Assignment>
Down to the last line of the listing, starting at the one with "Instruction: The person", retype each line exactly. Do not copy the pictures.

◆ ◆ ◆

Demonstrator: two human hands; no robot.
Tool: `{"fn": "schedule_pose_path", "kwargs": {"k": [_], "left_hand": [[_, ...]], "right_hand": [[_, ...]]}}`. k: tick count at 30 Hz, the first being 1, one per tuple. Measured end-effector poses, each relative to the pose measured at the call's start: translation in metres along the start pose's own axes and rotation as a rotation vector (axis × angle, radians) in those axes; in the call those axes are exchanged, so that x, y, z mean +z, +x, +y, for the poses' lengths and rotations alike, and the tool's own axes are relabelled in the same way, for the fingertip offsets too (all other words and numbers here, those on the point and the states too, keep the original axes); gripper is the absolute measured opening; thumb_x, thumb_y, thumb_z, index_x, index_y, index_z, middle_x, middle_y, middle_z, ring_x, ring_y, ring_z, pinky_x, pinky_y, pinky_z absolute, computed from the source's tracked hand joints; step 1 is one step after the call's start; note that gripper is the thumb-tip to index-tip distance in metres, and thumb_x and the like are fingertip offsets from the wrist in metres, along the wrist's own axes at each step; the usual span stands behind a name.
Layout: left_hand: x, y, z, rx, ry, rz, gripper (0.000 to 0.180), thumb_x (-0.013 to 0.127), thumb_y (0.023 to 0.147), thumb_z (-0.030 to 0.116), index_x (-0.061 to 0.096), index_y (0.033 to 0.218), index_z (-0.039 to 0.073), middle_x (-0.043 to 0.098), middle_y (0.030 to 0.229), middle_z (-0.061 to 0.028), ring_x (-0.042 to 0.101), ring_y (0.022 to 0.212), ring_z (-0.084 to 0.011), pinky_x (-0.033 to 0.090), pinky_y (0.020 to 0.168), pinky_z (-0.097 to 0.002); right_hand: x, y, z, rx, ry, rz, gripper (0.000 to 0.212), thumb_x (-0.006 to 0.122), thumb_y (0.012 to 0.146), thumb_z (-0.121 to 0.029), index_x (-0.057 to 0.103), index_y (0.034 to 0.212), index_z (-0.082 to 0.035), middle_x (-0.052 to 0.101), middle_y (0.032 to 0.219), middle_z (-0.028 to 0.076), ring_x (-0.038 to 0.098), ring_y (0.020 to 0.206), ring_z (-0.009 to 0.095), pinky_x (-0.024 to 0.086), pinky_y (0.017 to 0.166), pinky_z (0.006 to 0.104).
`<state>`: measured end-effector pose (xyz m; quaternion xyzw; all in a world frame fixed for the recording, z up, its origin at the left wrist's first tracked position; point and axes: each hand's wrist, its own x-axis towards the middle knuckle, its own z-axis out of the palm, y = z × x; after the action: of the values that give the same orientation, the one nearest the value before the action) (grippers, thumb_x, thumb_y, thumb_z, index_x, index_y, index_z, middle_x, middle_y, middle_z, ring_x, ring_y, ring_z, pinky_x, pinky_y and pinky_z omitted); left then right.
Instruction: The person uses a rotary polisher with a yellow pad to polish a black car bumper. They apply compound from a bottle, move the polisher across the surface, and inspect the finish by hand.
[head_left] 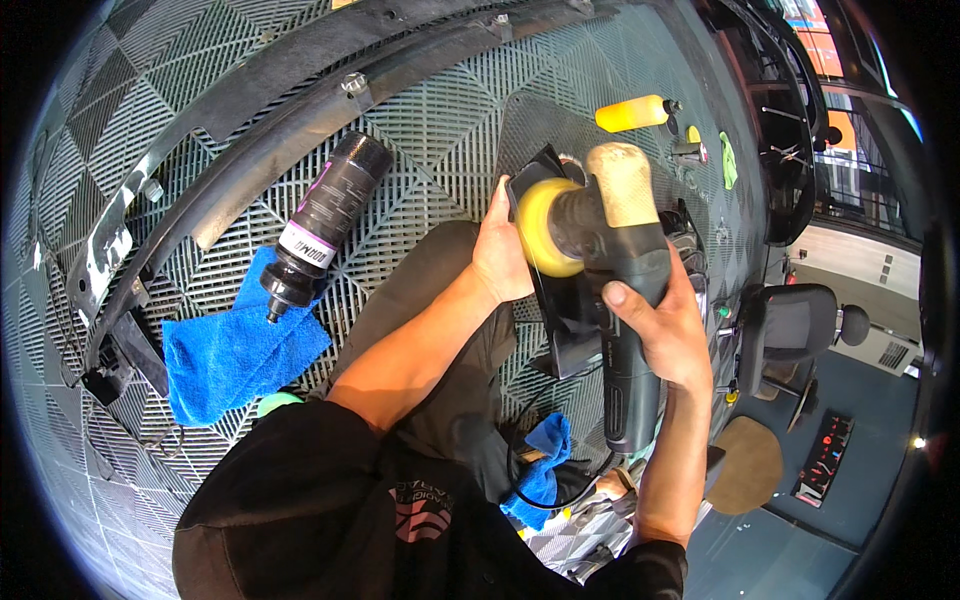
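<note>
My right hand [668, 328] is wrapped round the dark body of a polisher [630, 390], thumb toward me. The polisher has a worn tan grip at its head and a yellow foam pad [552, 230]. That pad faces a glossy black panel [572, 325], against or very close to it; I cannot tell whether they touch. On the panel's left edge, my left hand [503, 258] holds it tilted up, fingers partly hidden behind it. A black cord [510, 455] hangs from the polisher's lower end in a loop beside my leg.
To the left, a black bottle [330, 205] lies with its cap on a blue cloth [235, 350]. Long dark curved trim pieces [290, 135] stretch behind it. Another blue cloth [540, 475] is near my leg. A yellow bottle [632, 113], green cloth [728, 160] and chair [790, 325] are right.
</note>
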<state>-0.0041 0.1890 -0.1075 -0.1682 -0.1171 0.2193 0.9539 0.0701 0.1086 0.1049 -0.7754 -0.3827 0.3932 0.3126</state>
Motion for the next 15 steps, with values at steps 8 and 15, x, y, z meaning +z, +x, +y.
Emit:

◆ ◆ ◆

Answer for the task>
Instruction: The person uses a rotary polisher with a yellow pad to polish a black car bumper. They apply compound from a bottle, move the polisher across the surface, and inspect the finish by hand.
[head_left] 
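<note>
My right hand [668, 328] is wrapped round the dark body of a polisher [630, 390], thumb toward me. The polisher has a worn tan grip at its head and a yellow foam pad [552, 230]. That pad faces a glossy black panel [572, 325], against or very close to it; I cannot tell whether they touch. On the panel's left edge, my left hand [503, 258] holds it tilted up, fingers partly hidden behind it. A black cord [510, 455] hangs from the polisher's lower end in a loop beside my leg.
To the left, a black bottle [330, 205] lies with its cap on a blue cloth [235, 350]. Long dark curved trim pieces [290, 135] stretch behind it. Another blue cloth [540, 475] is near my leg. A yellow bottle [632, 113], green cloth [728, 160] and chair [790, 325] are right.
</note>
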<state>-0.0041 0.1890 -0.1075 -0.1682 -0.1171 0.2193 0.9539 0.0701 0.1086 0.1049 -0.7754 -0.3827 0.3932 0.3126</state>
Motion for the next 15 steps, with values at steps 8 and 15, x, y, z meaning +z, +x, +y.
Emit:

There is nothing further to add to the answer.